Started by empirebuilder1, 08 April 2015 - 05:46 PM
empirebuilder1 #1
Posted 08 April 2015 - 07:46 PM
CC Noob here, while I'm sorta-kinda-OK with the code, this one's bugging me.

I am trying to set up a monitoring system for my factory. To start with, it will be using OpenCCSensors to monitor energy levels, and add coal to generators as needed. The computer monitoring energy levels will send those levels via rednet to a central PC, which will then display at-a-glance info. In the interest of portability since I may want to port this to a different server, I registered the hostname of both computers using rednet.host. The energy-monitoring computer then looks up the hostname of the central computer, and tries to send energy data every 5 seconds. However, therein lies my problem.
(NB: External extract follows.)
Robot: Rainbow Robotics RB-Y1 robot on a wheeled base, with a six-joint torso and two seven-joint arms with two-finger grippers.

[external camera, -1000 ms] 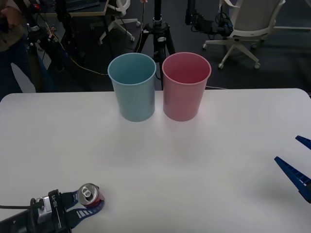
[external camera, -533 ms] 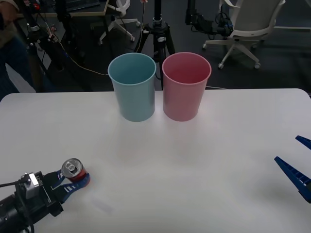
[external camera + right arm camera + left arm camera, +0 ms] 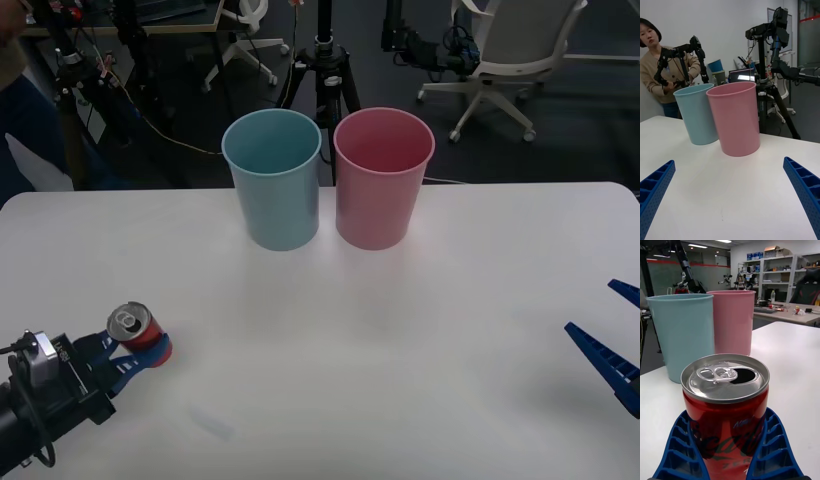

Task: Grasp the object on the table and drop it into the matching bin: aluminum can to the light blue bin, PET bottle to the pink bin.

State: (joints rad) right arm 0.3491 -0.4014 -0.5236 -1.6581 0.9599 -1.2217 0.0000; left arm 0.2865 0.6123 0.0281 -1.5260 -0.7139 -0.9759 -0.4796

I can't figure out how to take the ID number generated by a lookup event - i.e, 5 - and put it into a rednet.send event. It wants a number - not a variable. Should I consider using the Modem API instead? I can hardcode the computer ID's in for now, but should I ever put it in a different place, it'll be hard and rather annoying to replace 20-25 variables on multiple PC's.
SquidDev #2
Posted 08 April 2015 - 07:58 PM
You should be able to do something like:


rednet.open("top")

local energyProviders = {rednet.lookup("energy")}

for _, id in pairs(energyProviders) do
	rednet.send(id, "getEnergy", "energy") -- Last param isn''t needed but useful
	print(rednet.receive("energy", 1)) -- Timeout after a while
end
Edited on 08 April 2015 - 05:58 PM
KingofGamesYami #3
Posted 08 April 2015 - 08:24 PM
It wants a number - not a variable.

I don't understand what you mean, variables can be numbers.
Lyqyd #4
Posted 08 April 2015 - 10:13 PM
Please post your code so we can see what's going on.
Square789 #5
Posted 09 April 2015 - 09:49 AM
It wants a number - not a variable.

I don't understand what you mean, variables can be numbers.
So, I don't unsterstand what you mean either, but
maybe you can use this function:

tonumber()
EDIT:
This changes a string like "1234554321" to 1234554321 so you have a number.
Edited on 09 April 2015 - 07:50 AM
Bomb Bloke #6
Posted 09 April 2015 - 10:56 AM
rednet.lookup() already returns numbers, so you can store the results directly into a variable and pass that straight to rednet.send() without needing to tonumber() them. The only reason one might have to do something like that is they did something in-between to mess with the type.

So yeah, assuming SquidDev's example doesn't help, it's not practical to comment much further without eg a pastebin link.